**INSTRUCTIONS FOR THE TASK:** Reproduce the entries below exactly, but only from the line containing "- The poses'" to the line containing "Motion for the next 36", inclusive.

**DATA RECORDS:**
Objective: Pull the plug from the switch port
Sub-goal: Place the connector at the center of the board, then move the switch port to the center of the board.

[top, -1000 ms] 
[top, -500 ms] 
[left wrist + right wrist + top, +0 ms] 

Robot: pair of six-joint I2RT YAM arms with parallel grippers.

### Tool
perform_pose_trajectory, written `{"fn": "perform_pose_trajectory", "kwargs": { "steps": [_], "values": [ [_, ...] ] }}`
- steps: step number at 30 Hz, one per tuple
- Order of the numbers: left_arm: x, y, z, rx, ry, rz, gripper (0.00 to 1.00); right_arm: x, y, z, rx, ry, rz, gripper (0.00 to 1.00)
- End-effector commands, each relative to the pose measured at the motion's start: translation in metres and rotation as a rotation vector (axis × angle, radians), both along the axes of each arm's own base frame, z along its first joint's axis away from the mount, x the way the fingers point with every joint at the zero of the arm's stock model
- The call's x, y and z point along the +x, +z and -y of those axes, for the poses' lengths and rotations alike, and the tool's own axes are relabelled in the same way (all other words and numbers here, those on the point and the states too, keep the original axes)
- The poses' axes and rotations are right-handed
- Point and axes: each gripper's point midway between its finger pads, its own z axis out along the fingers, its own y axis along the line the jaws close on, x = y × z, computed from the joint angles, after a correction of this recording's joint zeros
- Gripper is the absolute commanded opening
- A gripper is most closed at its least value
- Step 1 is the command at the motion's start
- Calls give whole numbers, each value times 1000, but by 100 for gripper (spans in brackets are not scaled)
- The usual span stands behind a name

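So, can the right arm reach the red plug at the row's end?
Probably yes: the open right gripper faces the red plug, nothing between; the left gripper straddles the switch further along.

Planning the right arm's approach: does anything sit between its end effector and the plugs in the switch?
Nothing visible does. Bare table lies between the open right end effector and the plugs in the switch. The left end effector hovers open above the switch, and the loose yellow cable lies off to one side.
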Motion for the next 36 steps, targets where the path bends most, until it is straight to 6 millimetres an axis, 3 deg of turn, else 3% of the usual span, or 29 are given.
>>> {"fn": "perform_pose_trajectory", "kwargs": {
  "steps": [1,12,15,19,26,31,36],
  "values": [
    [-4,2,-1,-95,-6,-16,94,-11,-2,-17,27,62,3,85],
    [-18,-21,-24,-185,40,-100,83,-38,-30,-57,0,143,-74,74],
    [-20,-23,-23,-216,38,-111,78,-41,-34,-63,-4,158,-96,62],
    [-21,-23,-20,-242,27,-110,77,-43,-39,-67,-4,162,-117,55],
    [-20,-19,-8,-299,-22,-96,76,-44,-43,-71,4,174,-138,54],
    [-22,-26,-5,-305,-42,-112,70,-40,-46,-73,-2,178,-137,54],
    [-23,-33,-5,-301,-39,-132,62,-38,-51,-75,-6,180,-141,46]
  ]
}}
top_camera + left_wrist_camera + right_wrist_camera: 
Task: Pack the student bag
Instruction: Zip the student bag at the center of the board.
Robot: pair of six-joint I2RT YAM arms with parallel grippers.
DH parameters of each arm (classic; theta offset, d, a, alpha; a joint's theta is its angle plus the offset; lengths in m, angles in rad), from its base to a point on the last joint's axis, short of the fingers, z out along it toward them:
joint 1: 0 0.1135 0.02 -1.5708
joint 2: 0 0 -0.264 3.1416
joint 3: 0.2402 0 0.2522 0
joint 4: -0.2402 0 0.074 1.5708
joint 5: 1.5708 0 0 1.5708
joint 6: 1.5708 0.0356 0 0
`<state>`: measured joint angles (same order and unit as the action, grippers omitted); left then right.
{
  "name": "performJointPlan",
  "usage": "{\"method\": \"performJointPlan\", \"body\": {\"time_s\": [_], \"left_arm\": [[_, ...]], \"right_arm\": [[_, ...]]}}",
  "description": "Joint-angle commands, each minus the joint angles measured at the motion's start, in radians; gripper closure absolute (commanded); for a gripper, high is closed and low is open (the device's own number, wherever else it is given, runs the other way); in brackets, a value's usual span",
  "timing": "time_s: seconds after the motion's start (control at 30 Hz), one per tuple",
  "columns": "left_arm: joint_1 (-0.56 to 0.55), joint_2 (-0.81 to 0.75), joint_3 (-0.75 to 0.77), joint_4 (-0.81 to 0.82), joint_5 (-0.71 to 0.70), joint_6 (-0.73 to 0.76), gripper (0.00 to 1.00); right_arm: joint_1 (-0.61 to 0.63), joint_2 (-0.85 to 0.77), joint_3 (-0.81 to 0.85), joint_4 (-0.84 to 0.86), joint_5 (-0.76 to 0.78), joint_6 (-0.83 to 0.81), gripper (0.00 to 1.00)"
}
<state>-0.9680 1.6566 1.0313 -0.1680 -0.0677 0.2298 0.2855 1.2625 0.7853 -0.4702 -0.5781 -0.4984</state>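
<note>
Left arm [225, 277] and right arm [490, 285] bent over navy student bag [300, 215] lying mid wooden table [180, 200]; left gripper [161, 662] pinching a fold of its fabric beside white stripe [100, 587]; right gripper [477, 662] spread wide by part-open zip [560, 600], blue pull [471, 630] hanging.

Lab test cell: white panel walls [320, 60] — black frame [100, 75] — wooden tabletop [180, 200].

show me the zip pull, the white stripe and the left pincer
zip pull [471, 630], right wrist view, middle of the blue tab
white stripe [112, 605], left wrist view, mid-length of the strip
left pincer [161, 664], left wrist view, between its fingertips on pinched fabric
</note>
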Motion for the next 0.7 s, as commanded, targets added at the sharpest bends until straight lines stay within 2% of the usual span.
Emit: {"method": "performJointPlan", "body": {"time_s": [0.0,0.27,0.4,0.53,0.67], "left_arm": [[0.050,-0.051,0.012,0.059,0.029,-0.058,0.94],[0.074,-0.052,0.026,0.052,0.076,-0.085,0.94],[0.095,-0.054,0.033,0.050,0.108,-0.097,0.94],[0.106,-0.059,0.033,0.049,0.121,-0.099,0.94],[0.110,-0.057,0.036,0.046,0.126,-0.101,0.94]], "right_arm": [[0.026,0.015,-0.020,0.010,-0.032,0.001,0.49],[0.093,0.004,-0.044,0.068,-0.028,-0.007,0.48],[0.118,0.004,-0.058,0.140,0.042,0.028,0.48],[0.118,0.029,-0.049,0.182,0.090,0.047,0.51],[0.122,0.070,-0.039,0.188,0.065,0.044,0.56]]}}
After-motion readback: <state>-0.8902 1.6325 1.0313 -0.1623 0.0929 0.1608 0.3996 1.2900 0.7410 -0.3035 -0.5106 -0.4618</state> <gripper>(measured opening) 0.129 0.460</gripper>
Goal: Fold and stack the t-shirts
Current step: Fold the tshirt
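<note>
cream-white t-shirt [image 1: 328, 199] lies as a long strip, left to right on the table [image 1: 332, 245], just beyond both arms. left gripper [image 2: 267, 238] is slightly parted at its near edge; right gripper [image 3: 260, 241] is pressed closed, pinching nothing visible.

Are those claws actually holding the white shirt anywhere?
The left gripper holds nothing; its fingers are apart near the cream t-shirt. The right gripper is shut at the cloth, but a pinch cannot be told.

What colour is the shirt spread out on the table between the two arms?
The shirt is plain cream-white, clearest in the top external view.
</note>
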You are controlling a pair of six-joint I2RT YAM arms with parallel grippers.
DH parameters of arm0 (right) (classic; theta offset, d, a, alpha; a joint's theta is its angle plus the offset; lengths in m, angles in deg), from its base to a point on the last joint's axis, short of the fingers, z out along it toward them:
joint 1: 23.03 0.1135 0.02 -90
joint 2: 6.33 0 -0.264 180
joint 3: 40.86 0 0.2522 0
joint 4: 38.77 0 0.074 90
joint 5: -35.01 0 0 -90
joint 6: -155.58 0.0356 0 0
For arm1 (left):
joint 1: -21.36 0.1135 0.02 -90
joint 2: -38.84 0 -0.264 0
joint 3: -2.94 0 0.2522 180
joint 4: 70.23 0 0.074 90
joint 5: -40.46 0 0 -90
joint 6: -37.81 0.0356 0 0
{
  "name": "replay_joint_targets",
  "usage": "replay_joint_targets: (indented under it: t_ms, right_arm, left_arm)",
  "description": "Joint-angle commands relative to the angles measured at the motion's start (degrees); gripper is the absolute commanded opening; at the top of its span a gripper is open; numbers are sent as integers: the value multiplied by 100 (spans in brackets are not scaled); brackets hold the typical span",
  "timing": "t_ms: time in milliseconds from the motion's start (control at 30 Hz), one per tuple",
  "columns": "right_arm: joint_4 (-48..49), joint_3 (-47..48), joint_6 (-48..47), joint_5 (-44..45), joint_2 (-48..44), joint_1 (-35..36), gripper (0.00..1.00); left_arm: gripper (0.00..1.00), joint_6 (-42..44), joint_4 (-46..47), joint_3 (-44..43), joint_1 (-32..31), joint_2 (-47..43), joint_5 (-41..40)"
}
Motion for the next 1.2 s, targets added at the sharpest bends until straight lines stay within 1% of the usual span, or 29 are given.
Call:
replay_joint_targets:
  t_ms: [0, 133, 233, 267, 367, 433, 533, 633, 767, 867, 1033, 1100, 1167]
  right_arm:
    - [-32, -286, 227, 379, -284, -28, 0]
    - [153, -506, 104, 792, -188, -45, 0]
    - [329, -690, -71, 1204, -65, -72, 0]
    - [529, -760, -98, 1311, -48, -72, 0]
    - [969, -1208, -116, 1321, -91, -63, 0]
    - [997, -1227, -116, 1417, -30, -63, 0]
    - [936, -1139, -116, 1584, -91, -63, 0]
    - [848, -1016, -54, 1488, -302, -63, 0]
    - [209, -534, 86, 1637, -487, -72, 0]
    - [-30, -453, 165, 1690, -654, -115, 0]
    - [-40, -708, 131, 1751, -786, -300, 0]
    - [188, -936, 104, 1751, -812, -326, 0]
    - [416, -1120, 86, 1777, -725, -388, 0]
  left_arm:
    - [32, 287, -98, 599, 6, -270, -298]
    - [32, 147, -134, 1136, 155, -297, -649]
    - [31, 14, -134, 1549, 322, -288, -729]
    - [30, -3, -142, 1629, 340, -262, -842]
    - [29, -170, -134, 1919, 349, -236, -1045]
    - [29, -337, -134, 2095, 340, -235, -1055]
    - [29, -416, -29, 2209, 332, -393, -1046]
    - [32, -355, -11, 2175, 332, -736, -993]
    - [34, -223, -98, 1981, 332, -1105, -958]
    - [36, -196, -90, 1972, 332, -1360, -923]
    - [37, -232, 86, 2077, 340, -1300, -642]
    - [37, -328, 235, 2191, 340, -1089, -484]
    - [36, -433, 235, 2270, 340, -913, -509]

**ANSWER TO THE EXERCISE:**
- The poses' axes and rotations are right-handed
- Point and axes: each gripper's point midway between its finger pads, its own z axis out along the fingers, its own y axis along the line the jaws close on, x = y × z, computed from the joint angles, after a correction of this recording's joint zeros
- Gripper is the absolute commanded opening
- A gripper is most closed at its least value
- Step 1 is the command at the motion's start
- Calls give whole numbers, each value times 1000, but by 100 for gripper (spans in brackets are not scaled)
- The usual span stands behind a name

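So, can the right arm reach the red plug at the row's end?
Probably yes: the open right gripper faces the red plug, nothing between; the left gripper straddles the switch further along.

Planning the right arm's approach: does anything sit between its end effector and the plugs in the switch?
Nothing visible does. Bare table lies between the open right end effector and the plugs in the switch. The left end effector hovers open above the switch, and the loose yellow cable lies off to one side.
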Motion for the next 36 steps, targets where the path bends most, until it is straight to 6 millimetres an axis, 3 deg of turn, else 3% of the usual span, or 29 are given.

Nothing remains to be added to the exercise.